Stored data entries:
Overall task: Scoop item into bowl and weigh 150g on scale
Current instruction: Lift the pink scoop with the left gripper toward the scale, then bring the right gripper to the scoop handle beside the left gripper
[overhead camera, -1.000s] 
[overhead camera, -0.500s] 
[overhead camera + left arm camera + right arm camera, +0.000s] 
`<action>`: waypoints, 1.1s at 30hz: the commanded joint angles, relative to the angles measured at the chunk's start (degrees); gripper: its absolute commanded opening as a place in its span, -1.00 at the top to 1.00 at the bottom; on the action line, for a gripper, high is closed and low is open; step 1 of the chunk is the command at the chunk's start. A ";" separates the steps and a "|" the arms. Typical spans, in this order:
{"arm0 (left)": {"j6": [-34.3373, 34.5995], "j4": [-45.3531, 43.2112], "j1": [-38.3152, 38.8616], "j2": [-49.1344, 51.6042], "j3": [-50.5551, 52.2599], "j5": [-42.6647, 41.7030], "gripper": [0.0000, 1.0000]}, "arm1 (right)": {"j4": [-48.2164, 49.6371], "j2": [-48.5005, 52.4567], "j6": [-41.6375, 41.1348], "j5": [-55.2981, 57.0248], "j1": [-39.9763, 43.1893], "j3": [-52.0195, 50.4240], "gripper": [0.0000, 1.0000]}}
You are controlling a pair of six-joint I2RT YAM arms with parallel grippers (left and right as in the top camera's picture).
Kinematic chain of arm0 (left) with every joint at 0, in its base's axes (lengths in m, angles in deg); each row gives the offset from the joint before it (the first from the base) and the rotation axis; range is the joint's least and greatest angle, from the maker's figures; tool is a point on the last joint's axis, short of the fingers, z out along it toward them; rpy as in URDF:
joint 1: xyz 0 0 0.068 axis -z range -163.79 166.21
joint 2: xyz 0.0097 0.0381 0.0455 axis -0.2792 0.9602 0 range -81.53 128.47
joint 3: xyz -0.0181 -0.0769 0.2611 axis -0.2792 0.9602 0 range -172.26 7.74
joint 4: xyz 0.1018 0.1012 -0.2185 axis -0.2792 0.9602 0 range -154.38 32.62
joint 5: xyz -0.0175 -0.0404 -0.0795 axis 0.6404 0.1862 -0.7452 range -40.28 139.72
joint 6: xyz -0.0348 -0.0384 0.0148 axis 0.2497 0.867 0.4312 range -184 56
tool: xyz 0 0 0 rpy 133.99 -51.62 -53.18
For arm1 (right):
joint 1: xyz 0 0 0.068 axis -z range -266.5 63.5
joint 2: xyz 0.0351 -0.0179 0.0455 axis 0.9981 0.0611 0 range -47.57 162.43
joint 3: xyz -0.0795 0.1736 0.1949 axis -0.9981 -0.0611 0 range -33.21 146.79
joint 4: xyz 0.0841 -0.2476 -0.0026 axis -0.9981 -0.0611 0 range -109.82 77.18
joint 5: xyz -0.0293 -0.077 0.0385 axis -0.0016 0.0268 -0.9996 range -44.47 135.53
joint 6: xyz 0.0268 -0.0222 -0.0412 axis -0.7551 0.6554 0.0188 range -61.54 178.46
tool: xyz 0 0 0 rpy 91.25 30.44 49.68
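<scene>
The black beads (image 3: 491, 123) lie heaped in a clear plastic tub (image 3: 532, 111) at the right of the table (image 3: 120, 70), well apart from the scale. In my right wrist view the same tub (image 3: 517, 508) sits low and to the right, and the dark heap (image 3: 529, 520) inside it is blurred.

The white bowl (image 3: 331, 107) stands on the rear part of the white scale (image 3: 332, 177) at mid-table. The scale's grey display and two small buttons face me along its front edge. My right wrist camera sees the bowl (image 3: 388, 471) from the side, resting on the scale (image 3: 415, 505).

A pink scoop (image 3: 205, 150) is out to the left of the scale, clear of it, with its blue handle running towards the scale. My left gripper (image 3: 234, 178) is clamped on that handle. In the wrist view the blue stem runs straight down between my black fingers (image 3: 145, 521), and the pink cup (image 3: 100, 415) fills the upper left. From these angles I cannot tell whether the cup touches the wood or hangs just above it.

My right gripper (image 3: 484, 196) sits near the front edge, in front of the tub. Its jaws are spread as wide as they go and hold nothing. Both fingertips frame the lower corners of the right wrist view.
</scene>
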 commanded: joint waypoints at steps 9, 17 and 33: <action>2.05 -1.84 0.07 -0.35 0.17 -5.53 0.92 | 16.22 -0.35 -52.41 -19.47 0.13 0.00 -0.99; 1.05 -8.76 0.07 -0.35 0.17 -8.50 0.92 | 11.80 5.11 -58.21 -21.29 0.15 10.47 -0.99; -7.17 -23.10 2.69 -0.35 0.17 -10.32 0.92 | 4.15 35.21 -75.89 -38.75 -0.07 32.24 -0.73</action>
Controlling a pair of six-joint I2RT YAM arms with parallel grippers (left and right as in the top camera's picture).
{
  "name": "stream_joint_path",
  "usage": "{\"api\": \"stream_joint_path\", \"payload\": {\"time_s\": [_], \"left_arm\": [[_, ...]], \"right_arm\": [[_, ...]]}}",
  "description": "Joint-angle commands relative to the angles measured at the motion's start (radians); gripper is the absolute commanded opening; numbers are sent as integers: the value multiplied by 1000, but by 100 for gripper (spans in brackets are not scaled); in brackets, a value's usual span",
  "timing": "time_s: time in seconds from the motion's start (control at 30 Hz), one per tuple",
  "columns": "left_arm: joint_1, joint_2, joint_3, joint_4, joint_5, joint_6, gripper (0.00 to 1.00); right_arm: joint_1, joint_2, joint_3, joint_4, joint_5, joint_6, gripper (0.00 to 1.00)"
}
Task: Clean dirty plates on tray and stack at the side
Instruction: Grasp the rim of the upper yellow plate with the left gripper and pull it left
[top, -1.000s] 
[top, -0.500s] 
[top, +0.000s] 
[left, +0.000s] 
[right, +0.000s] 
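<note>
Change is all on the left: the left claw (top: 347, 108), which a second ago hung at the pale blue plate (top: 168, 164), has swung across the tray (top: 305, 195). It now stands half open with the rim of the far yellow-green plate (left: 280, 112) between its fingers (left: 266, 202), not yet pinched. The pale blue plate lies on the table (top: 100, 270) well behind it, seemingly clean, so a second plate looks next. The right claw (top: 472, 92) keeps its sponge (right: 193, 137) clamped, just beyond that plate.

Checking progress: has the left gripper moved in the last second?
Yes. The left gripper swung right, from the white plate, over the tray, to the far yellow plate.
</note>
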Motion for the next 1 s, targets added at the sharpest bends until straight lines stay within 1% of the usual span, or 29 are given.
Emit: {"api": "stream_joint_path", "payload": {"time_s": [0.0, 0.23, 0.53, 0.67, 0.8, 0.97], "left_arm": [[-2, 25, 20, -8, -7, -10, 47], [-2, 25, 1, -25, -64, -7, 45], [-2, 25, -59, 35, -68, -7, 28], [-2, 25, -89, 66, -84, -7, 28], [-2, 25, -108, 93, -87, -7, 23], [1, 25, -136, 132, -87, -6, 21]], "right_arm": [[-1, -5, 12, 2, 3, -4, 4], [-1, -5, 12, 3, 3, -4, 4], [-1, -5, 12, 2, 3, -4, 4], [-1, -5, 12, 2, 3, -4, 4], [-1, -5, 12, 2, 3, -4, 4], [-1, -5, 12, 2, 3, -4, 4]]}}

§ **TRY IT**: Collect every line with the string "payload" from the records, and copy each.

§ **ANSWER BOX**:
  "usage": "{\"api\": \"stream_joint_path\", \"payload\": {\"time_s\": [_], \"left_arm\": [[_, ...]], \"right_arm\": [[_, ...]]}}",
Emit: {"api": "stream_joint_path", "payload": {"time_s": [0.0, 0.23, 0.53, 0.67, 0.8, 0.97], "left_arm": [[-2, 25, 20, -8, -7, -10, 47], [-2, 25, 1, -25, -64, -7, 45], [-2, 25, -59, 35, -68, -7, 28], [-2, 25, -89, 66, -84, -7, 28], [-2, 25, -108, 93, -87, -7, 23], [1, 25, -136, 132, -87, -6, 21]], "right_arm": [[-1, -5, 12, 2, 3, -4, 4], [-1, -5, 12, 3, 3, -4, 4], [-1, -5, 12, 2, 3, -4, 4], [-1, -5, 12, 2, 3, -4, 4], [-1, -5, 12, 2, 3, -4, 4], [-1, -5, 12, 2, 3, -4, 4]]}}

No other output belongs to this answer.